◆ How to complete this task
From the first line to the last, copy the listing exactly and omit the images.

◆ Data section

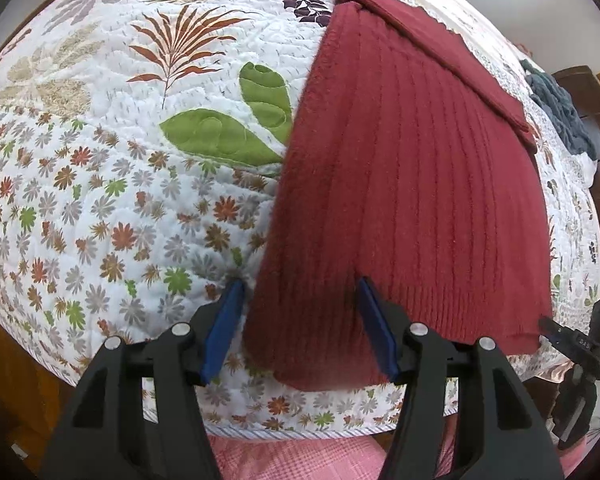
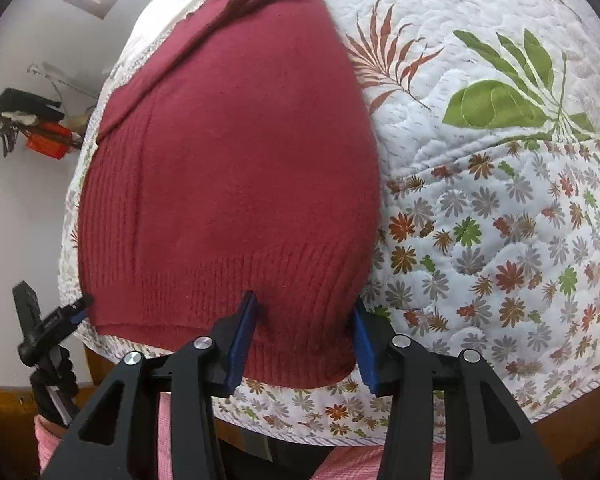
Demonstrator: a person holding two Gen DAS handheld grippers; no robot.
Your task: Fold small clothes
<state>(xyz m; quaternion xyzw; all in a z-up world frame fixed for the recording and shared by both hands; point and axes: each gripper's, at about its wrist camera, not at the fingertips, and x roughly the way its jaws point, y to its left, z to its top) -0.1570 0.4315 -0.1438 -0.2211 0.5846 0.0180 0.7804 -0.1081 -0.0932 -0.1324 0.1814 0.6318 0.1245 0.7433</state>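
- I see the dark red knitted sweater lying flat on the floral quilt of the bed, filling the centre and right of the left wrist frame.
- My left hand-held gripper is spread wide over the hem's lower left corner, clamping nothing.
- My right hand-held gripper is likewise agape, straddling the hem's lower right corner.

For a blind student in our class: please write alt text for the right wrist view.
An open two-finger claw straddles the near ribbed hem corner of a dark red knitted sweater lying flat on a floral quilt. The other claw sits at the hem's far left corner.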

◆ Written solution
Demonstrator: a person holding two Gen DAS handheld grippers; no robot.
Your task: Fold small clothes
<state>(xyz m; quaternion xyzw; all in a z-up world frame fixed for the recording and shared by both hands; point and axes: each gripper's, at about its wrist camera, not at the fingertips, and x roughly the way its jaws point, y to its left, z to its top) -0.1570 0.4315 -0.1438 -0.2211 0.5846 0.0180 0.7804 -0.1081 -0.0932 -0.1324 0.1814 0.6318 0.1245 0.7433</state>
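- I see the dark red knitted sweater lying flat on the floral quilt of the bed, filling the centre and right of the left wrist frame.
- My left hand-held gripper is spread wide over the hem's lower left corner, clamping nothing.
- My right hand-held gripper is likewise agape, straddling the hem's lower right corner.

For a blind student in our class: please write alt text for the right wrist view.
An open two-finger claw straddles the near ribbed hem corner of a dark red knitted sweater lying flat on a floral quilt. The other claw sits at the hem's far left corner.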

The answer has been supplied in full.